Norwegian Wood (This Bird Has Flown)” (also known as simply “Norwegian Wood“)  by The Beatles, mainly written by John Lennon, with the middle eight co-written with Paul McCartney, released on the 1965 album Rubber Soul. It was the first example of a rock band including a sitar in one of their songs, played by lead guitarist George Harrison.

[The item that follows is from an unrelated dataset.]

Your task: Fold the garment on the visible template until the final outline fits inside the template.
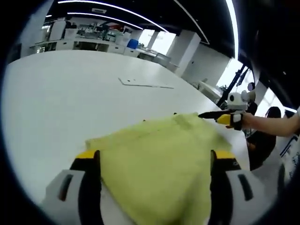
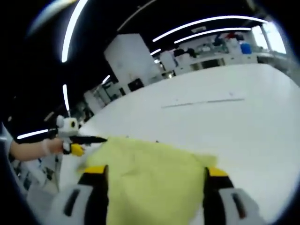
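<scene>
A pale yellow-green garment (image 1: 161, 159) lies on a broad white table (image 1: 61, 93), its soft, slightly rumpled cloth spreading between the jaws of the left gripper (image 1: 154, 161). In the right gripper view the same garment (image 2: 150, 176) fills the gap between the jaws of the right gripper (image 2: 152, 176). Both pairs of jaws stand wide apart; whether they pinch cloth cannot be told. Thin template lines (image 1: 145, 84) mark the table farther off. Beyond are white pillars (image 1: 185, 54), shelves and ceiling light strips (image 2: 70, 28)

Probably open-plan office or lab: long ceiling light strips (image 1: 117, 8), white desks (image 1: 89, 44) at back, white pillars (image 2: 131, 61).
</scene>
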Action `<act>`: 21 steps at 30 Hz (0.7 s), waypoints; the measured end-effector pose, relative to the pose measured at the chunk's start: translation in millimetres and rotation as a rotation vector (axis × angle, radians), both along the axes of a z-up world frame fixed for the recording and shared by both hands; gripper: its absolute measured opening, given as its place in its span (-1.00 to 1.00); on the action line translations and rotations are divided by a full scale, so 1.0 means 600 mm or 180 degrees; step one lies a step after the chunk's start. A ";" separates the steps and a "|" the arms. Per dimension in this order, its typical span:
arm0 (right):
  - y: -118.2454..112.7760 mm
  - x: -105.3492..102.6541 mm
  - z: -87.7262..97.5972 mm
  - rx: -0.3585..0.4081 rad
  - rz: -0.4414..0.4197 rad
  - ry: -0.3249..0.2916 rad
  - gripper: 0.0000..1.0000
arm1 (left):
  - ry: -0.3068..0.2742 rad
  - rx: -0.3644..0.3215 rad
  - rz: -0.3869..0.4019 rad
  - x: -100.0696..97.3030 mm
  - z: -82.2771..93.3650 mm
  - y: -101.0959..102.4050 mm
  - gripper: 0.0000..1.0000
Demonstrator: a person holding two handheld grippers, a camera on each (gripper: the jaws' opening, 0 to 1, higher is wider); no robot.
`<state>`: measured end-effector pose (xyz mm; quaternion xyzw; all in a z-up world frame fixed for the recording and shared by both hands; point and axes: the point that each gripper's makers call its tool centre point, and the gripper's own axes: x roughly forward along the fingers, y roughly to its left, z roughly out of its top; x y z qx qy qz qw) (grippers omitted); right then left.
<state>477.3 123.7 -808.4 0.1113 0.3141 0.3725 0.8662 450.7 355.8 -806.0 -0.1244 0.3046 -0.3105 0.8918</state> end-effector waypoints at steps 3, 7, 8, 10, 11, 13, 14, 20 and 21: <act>-0.008 -0.005 0.007 -0.0027 0.0003 -0.0028 0.66 | -0.0021 0.0013 -0.0019 -0.010 0.006 0.005 0.90; -0.019 -0.023 0.020 -0.0017 -0.0017 -0.0040 0.64 | -0.0011 0.0036 -0.0018 -0.030 0.009 0.009 0.89; -0.022 -0.030 0.022 -0.0036 -0.0017 -0.0040 0.64 | -0.0012 0.0047 -0.0020 -0.034 0.009 0.014 0.89; -0.031 -0.038 0.023 -0.0066 -0.0006 -0.0056 0.62 | -0.0013 0.0059 -0.0014 -0.043 0.012 0.020 0.88; -0.035 -0.043 0.024 -0.0071 -0.0001 -0.0052 0.61 | -0.0011 0.0061 -0.0013 -0.049 0.014 0.021 0.88; -0.042 -0.056 0.026 -0.0090 0.0015 -0.0050 0.60 | -0.0005 0.0073 -0.0016 -0.056 0.011 0.029 0.87; -0.046 -0.065 0.026 -0.0125 0.0033 -0.0058 0.60 | -0.0002 0.0094 -0.0031 -0.064 0.012 0.031 0.86; -0.068 -0.100 0.028 -0.0169 0.0053 -0.0043 0.57 | 0.0068 0.0112 -0.0026 -0.109 0.010 0.038 0.81; -0.071 -0.106 0.027 -0.0181 0.0056 -0.0041 0.57 | 0.0069 0.0115 -0.0013 -0.111 0.010 0.045 0.80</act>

 “George had just got the sitar and I said, ‘Could you play this piece?’ We went through many different sort of versions of the song, it was never right and I was getting very angry about it, it wasn’t coming out like I said. They said, ‘Just do it how you want to do it,’ and I said, ‘I just want to do it like this.’ They let me go and I did the guitar very loudly into the mike and sang it at the same time, and then George had the sitar and I asked him could he play the piece that I’d written, dee diddley dee diddley dee, that bit – and he was not sure whether he could play it yet because he hadn’t done much on the sitar but he was willing to have a go, as is his wont, and he learnt the bit and dubbed it on after. I think we did it in sections.”
– John Lennon (1970)

“… anyway, we were at the point where we’d recorded the Norwegian Wood backing track and it needed something. We would usually start looking through the cupboard to see if we could come up with something, a new sound, and I picked the sitar up – it was just lying around; I hadn’t really figured out what to do with it. It was quite spontaneous: I found the notes that played the lick. It fitted and it worked.”